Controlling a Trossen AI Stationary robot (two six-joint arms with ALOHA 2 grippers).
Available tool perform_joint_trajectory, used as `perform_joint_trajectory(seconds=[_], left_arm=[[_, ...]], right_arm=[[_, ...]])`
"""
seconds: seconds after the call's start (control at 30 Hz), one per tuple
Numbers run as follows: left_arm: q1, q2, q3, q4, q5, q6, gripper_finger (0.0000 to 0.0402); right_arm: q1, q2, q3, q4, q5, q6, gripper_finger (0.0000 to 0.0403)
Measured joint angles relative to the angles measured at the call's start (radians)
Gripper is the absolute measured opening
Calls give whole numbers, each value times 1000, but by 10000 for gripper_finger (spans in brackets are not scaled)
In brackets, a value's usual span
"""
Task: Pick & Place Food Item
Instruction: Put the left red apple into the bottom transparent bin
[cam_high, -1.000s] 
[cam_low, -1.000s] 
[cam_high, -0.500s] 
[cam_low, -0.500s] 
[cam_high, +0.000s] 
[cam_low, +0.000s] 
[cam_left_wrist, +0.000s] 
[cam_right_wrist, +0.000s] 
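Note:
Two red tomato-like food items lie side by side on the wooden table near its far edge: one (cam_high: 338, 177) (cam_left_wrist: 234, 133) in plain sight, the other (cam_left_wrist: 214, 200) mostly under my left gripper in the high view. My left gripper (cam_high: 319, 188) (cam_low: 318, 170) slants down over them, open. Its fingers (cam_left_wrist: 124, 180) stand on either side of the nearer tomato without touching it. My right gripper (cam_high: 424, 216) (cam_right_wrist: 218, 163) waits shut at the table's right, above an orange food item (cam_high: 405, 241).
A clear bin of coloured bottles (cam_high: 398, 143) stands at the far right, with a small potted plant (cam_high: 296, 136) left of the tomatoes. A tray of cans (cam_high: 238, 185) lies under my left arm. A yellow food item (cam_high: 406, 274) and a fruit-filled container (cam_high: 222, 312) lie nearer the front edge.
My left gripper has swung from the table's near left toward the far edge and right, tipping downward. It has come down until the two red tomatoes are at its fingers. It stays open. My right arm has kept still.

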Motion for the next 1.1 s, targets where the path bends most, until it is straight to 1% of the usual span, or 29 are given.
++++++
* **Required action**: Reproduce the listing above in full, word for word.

* **Exercise output**:
Controlling a Trossen AI Stationary robot (two six-joint arms with ALOHA 2 grippers).
Available tool perform_joint_trajectory, used as `perform_joint_trajectory(seconds=[_], left_arm=[[_, ...]], right_arm=[[_, ...]])`
"""
seconds: seconds after the call's start (control at 30 Hz), one per tuple
Numbers run as follows: left_arm: q1, q2, q3, q4, q5, q6, gripper_finger (0.0000 to 0.0402); right_arm: q1, q2, q3, q4, q5, q6, gripper_finger (0.0000 to 0.0403)
Measured joint angles relative to the angles measured at the call's start (radians)
Gripper is the absolute measured opening
Calls give whole numbers, each value times 1000, but by 10000 for gripper_finger (spans in brackets are not scaled)
In brackets, a value's usual span
"""
Task: Pick & Place Food Item
Instruction: Put the left red apple into the bottom transparent bin
[cam_high, -1.000s] 
[cam_low, -1.000s] 
[cam_high, -0.500s] 
[cam_low, -0.500s] 
[cam_high, +0.000s] 
[cam_low, +0.000s] 
[cam_left_wrist, +0.000s] 
[cam_right_wrist, +0.000s] 
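Note:
Two red tomato-like food items lie side by side on the wooden table near its far edge: one (cam_high: 338, 177) (cam_left_wrist: 234, 133) in plain sight, the other (cam_left_wrist: 214, 200) mostly under my left gripper in the high view. My left gripper (cam_high: 319, 188) (cam_low: 318, 170) slants down over them, open. Its fingers (cam_left_wrist: 124, 180) stand on either side of the nearer tomato without touching it. My right gripper (cam_high: 424, 216) (cam_right_wrist: 218, 163) waits shut at the table's right, above an orange food item (cam_high: 405, 241).
A clear bin of coloured bottles (cam_high: 398, 143) stands at the far right, with a small potted plant (cam_high: 296, 136) left of the tomatoes. A tray of cans (cam_high: 238, 185) lies under my left arm. A yellow food item (cam_high: 406, 274) and a fruit-filled container (cam_high: 222, 312) lie nearer the front edge.
My left gripper has swung from the table's near left toward the far edge and right, tipping downward. It has come down until the two red tomatoes are at its fingers. It stays open. My right arm has kept still.
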
Motion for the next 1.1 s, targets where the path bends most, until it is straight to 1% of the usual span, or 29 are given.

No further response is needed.